Runoff, Rainbows and Wet Roads

Cape LaCroix Creek 10-13-2014_3208The weather alert radio was busy this afternoon with severe storm warnings, tornado watches and warnings. We did a bunch of running around between showers and drizzles, but beat feet home before the bad stuff got here. The trees bent down for a bit and there were a few times when we couldn’t see across the street, but it moved on quickly.

The storm water system constructed in the mid-80s wasn’t nearly so full as it was when a frog-strangler hit in 2011, but you can see it’s still moving quite a bit of water. The lighter-colored water passing under South Kingshighway is Cape LaCroix Creek; the darker water being held back on the right is what drains down from neighborhoods to the north.

I wonder if the people in that brick office building know that when I was growing up on Bloomfield Road in the ’50s that it was a packing house of some kind. There was a little dam across the creek there and the building discharged something that, when the wind was right/wrong, stunk to high heaven.

Double, maybe triple rainbows

Double rainbow 10-13-2014_3257We drove around town for bit, paused at the riverfront, then headed west on Broadway. In the rearview mirror, I could see a rainbow, but wasn’t sufficiently impressed to stop. I pulled into a parking lot to check out the Mexican restaurant across from Houck Stadium. When I looked up this time, the rainbow was much brighter, so I went to the car for my camera. Much to my surprise, when I got out to the street, it had turned into a double rainbow. The second one isn’t quite as bright, but, trust me, it’s there. For a second, I thought I saw a third rainbow, but I could have been mistaken.

Coming into Jackson

Jackson 10-13-2014We were on our way to Jackson shortly after the rainbows when a thin stretch of the horizon under the dark storm clouds flamed bright orange. I rushed out to North County Park to try to get a high, clear vantage point, but the light was gone by the time I got into position.

The best I could come up with of the end of the storm was a night shot coming down the hill into Jackson.

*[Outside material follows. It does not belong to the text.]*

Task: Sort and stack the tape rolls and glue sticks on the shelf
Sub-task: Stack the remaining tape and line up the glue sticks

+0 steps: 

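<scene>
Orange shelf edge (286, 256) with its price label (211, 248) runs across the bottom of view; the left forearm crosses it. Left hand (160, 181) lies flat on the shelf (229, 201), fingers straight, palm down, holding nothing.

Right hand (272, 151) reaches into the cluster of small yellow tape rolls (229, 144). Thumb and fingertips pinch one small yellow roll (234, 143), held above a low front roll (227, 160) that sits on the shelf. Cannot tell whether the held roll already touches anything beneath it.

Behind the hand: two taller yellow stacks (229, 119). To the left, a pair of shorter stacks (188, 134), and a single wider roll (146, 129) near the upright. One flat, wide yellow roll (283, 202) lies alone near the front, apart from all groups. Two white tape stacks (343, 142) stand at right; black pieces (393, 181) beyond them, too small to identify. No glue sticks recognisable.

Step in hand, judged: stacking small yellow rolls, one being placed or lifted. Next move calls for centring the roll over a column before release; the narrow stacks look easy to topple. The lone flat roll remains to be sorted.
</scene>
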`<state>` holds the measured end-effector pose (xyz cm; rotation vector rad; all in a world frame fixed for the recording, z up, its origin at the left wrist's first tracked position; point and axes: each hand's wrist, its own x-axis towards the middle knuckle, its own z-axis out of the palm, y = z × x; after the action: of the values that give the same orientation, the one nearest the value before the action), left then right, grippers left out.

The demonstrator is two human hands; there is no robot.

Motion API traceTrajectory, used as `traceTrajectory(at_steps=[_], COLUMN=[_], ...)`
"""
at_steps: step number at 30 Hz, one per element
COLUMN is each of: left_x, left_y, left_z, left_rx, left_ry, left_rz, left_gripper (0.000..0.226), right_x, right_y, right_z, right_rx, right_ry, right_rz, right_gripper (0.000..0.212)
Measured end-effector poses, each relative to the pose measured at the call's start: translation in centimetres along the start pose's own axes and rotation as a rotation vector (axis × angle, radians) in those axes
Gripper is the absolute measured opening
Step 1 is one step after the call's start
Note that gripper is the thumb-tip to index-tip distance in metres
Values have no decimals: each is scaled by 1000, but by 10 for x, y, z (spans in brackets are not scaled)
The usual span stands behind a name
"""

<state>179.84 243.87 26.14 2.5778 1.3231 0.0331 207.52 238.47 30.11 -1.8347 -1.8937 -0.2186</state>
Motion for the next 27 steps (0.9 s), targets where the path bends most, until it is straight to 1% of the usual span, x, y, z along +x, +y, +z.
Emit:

Click on the photos to make them larger. There has been a software change that I have to tweak. You can still use the arrow keys to move through the photos and press the X or ESC key to exit them. I’ll see if I can get it to look more like what you were used to seeing.

Slow-Moving Golfer

Ridge Road - Jackson - Mailbox 08-09-2014Mother and I were on one of our usual left-and-right, up-and-down, no-destination-in-mind rambles when we ended up on Jackson’s aptly named Ridge Road. It turned out to be a picture-rich road that you’ll be seeing more of.

We had just passed the Bent Creek Golf Course, and I must have been looking hard to the right or in the mirror when my peripheral vision caught a pedestrian on the left side of the road. I slowed and started to wave him across when I noticed that this guy was NOT going to cross the street anytime soon.

Jones Drugs Since 1871

Jones Drug Store 07-13-2012When I was up in the dome of the Jackson Courthouse on a hot summer day in 2012, I took a picture of a white building at 125 Court Street, but I didn’t pay much attention to it.

When I was back this spring, I shot a couple of frames of it from the ground, but they were just building mug shots in case it burned down or figured in the news in some other way.

Jackson Uptown Commercial District

Jones Drug Store 07-13-2012I was still curious about it because of the sign on the front that reads “Jones Drugs Since 1871.” My first Google attempts didn’t bring up anything about the history of the place, so I was ready to stick it in the “nice try” stack. A couple pages down, though, was a National Register of Historic Places registration form for the Jackson Uptown Commercial District.

The form describes the building at 125 Court Street as being “a two-story brick, two-part commercial block building with a stepped parapet wall. The original double hung one-over-one windows remain on the east and north elevations. They have segmental arch brick hoods with stone sills. The cornice line is simple but original and intact. The storefront of has large glass display windows – two bays on the south side of the recessed center entrance and three bays on the north side.

Here’s the really cool part

Just about the time my eyes were glazing over, I got to the really cool part: “In 1908, when the new courthouse was completed, the city of Jackson implemented plans to beautify Jackson causing the street design plan to change to create the Courthouse Square. Jones Drug Store was scheduled to be demolished, but Mr. Jones contracted with a St. Louis firm to have his building rotated to face the new street. Using horses and wagons to rotate the building, Jones Drug Store became the first building in the local region to be moved and turned to face in another direction.

You never know what you’re going to find when you tug on a thread of history.